Posted by Fergus McMenemie <fe...@twig.me.uk>.
Yonik
>Another thought I just had - do you have autocommit enabled?
>
No; not as far as I know!
The solrconfig.xml from the two versions are equivalent as best I can tell,
also they are exactly as provided in the download. The only changes were
made by the attached script and should not affect committing. Finally the
indexing command has commit=true, which I think means do a single commit
at the end of the file?
Regards Fergus.
>A lucene commit is now more expensive because it syncs the files for
>safety. If you commit frequently, this could definitely cause a
>slowdown.
>
>-Yonik
>
>On Wed, Nov 26, 2008 at 10:54 AM, Fergus McMenemie <fe...@twig.me.uk> wrote:
>> Hello Grant,
>>
>> Not much good with Java profilers (yet!) so I thought I
>> would send a script!
>>
>> Details... details! Having decided to produce a script to
>> replicate the 1.2 vis 1.3 speed problem. The required rigor
>> revealed a lot more.
>>
>> 1) The faster version I have previously referred to as 1.2,
>> was actually a "1.3-dev" I had downloaded as part of the
>> solr bootcamp class at ApacheCon Europe 2008. The ID
>> string in the CHANGES.txt document is:-
>> $Id: CHANGES.txt 643465 2008-04-01 16:10:19Z gsingers $
>>
>> 2) I did actually download and speed test a version of 1.2
>> from the internet. It's CHANGES.txt id is:-
>> $Id: CHANGES.txt 543263 2007-05-31 21:19:02Z yonik $
>> Speed wise it was about the same as 1.3 at 64min. It also
>> had lots of char set issues and is ignored from now on.
>>
>> 3) The version I was planning to use, till I found this,
>> speed issue was the "latest" official version:-
>> $Id: CHANGES.txt 694377 2008-09-11 17:40:11Z klaas $
>> I also verified the behavior with a nightly build.

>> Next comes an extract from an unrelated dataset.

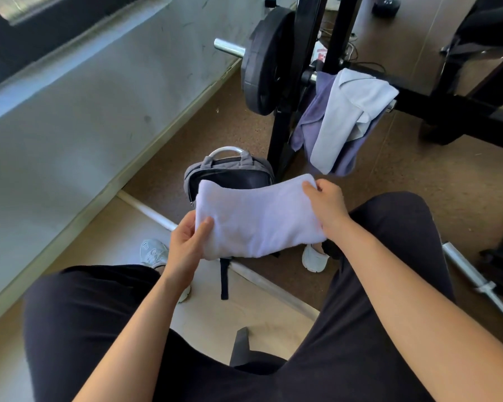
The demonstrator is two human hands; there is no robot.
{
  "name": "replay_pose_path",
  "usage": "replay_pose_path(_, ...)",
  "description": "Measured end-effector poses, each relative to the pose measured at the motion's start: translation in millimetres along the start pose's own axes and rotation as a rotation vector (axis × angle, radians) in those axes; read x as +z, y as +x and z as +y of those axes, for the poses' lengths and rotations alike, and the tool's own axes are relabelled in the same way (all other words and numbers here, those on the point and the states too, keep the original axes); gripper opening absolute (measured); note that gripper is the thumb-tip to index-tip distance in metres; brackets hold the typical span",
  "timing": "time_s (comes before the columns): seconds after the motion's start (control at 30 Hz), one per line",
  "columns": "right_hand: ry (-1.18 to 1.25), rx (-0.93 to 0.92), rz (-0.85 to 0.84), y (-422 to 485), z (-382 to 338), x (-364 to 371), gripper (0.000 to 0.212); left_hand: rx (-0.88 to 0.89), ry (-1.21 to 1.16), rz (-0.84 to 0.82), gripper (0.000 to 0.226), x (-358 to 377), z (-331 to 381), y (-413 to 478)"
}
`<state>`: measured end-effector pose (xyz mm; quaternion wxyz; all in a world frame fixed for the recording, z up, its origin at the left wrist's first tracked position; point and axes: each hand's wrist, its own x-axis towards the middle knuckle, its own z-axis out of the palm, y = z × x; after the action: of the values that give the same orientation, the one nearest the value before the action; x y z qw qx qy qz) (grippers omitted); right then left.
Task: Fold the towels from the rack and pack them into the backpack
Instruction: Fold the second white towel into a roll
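I am seeing the left hand pinching the near left corner of the folded white towel, with the thumb lying on top. The right hand is gripping the right end, its fingers curling over the far corner. The towel is hanging in the air just above the grey backpack, which is standing on the floor. Behind it, a light grey towel and a purple towel are hanging over the black rack.
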<state>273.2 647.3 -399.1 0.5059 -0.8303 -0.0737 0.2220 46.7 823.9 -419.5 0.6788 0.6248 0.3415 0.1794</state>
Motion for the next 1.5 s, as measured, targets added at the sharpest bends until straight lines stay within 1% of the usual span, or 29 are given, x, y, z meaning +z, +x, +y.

>> $Id: CHANGES.txt 712457 2008-11-09 01:24:11Z koji $
>>
>> Anyway, The following script indexes the content in 22min
>> for the 1.3-dev version and takes 68min for the newer releases
>> of 1.3. I took the conf directory from the 1.3dev (bootcamp)
>> release and used it replace the conf directory from the
>> official 1.3 release. The 3x slow down was still there; it is
>> not a configuration issue!
>> =================================
>>
>>
>>
>>
>>
>>
>> #! /bin/bash
>>
>> # This script assumes a /usr/local/tomcat link to whatever version
>> # of tomcat you have installed. I have "apache-tomcat-5.5.20" Also
>> # /usr/local/tomcat/conf/Catalina/localhost contains no solr.xml.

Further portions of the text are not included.